Instructions for the task:
Every line of the data must be copied exactly.

Segment Open

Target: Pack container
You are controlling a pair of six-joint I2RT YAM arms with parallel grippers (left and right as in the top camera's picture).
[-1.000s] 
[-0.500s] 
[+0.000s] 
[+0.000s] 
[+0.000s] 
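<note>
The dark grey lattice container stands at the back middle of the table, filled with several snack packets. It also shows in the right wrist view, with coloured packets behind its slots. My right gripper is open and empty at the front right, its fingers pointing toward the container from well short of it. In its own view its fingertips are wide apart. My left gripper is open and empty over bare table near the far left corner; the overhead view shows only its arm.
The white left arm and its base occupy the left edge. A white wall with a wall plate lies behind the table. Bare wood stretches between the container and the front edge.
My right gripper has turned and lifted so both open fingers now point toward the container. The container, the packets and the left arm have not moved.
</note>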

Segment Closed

Task output:
Target: Pack container
You are controlling a pair of six-joint I2RT YAM arms with parallel grippers (left and right as in the top camera's picture).
[-1.000s] 
[-0.500s] 
[+0.000s] 
[+0.000s] 
[+0.000s] 
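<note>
The dark grey lattice container stands at the back middle of the table, filled with several snack packets. It also shows in the right wrist view, with coloured packets behind its slots. My right gripper is open and empty at the front right, its fingers pointing toward the container from well short of it. In its own view its fingertips are wide apart. My left gripper is open and empty over bare table near the far left corner; the overhead view shows only its arm.
The white left arm and its base occupy the left edge. A white wall with a wall plate lies behind the table. Bare wood stretches between the container and the front edge.
My right gripper has turned and lifted so both open fingers now point toward the container. The container, the packets and the left arm have not moved.
</note>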

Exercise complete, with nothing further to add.